▶ [Work required]
This calls for a word-for-word copy of all the data, with each picture removed.

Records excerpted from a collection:
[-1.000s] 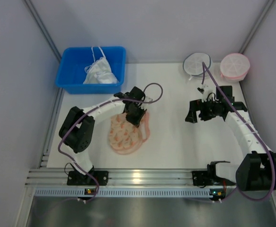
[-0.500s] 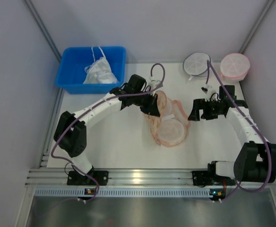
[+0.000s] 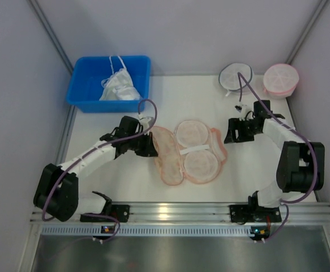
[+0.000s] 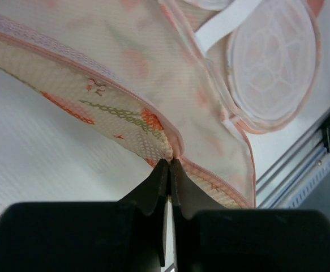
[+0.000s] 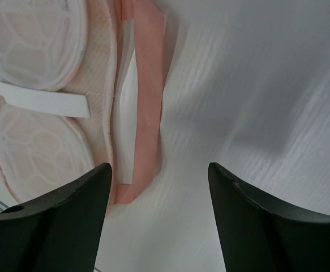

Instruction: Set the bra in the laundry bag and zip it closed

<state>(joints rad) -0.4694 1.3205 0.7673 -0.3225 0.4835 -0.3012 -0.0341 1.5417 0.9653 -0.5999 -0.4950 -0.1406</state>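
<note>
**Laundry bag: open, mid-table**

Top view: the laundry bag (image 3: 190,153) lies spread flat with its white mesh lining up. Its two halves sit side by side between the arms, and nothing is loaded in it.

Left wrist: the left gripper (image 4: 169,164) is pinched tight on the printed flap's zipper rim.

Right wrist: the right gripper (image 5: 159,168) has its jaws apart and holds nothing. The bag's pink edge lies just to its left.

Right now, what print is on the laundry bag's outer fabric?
The laundry bag is peach-pink with small orange-and-green floral print; left wrist view shows it best.
</note>
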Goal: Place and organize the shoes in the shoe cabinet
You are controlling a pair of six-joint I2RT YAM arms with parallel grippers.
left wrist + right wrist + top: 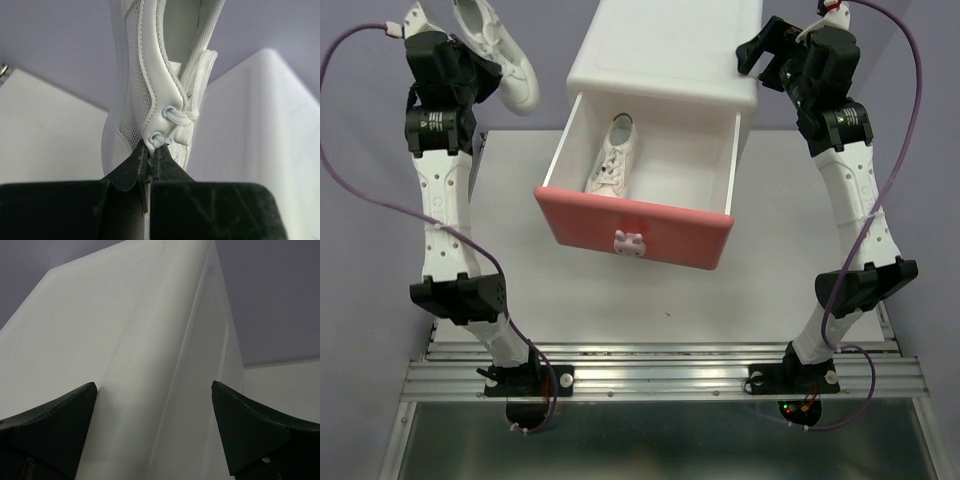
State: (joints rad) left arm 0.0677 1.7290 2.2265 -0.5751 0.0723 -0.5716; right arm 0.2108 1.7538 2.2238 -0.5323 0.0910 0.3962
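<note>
The white shoe cabinet (pixel 670 50) stands at the table's back middle with its darker pink drawer (pixel 635 225) pulled open. One white sneaker (pixel 612 158) lies in the drawer's left half. My left gripper (pixel 468 68) is shut on the lace edge of a second white sneaker (pixel 500 45) and holds it in the air left of the cabinet; in the left wrist view the sneaker (pixel 160 85) hangs from my left gripper (pixel 151 152). My right gripper (pixel 760 55) is open at the cabinet's top right corner (pixel 150 340). The orange sneakers are out of view.
The white table (pixel 500 230) runs around the open drawer, which reaches toward me over the table's middle. A white bunny knob (pixel 629 242) sits on the drawer front. Purple cables loop beside both arms.
</note>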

▶ [Written answer]
[-1.000s] 
[-0.500s] 
[+0.000s] 
[+0.000s] 
[+0.000s] 

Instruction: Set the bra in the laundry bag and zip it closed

<state>(joints rad) -0.4694 1.3205 0.7673 -0.3225 0.4835 -0.3012 -0.0341 1.5417 0.9653 -0.5999 -0.4950 -0.1406</state>
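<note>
**Laundry bag: open, mid-table**

Top view: the laundry bag (image 3: 190,153) lies spread flat with its white mesh lining up. Its two halves sit side by side between the arms, and nothing is loaded in it.

Left wrist: the left gripper (image 4: 169,164) is pinched tight on the printed flap's zipper rim.

Right wrist: the right gripper (image 5: 159,168) has its jaws apart and holds nothing. The bag's pink edge lies just to its left.

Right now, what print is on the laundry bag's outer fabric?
The laundry bag is peach-pink with small orange-and-green floral print; left wrist view shows it best.
</note>
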Goal: Place and organize the shoes in the shoe cabinet
You are controlling a pair of six-joint I2RT YAM arms with parallel grippers.
left wrist + right wrist + top: 
State: (joints rad) left arm 0.0677 1.7290 2.2265 -0.5751 0.0723 -0.5716; right arm 0.2108 1.7538 2.2238 -0.5323 0.0910 0.3962
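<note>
The white shoe cabinet (pixel 670 50) stands at the table's back middle with its darker pink drawer (pixel 635 225) pulled open. One white sneaker (pixel 612 158) lies in the drawer's left half. My left gripper (pixel 468 68) is shut on the lace edge of a second white sneaker (pixel 500 45) and holds it in the air left of the cabinet; in the left wrist view the sneaker (pixel 160 85) hangs from my left gripper (pixel 151 152). My right gripper (pixel 760 55) is open at the cabinet's top right corner (pixel 150 340). The orange sneakers are out of view.
The white table (pixel 500 230) runs around the open drawer, which reaches toward me over the table's middle. A white bunny knob (pixel 629 242) sits on the drawer front. Purple cables loop beside both arms.
</note>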

The answer given here is complete.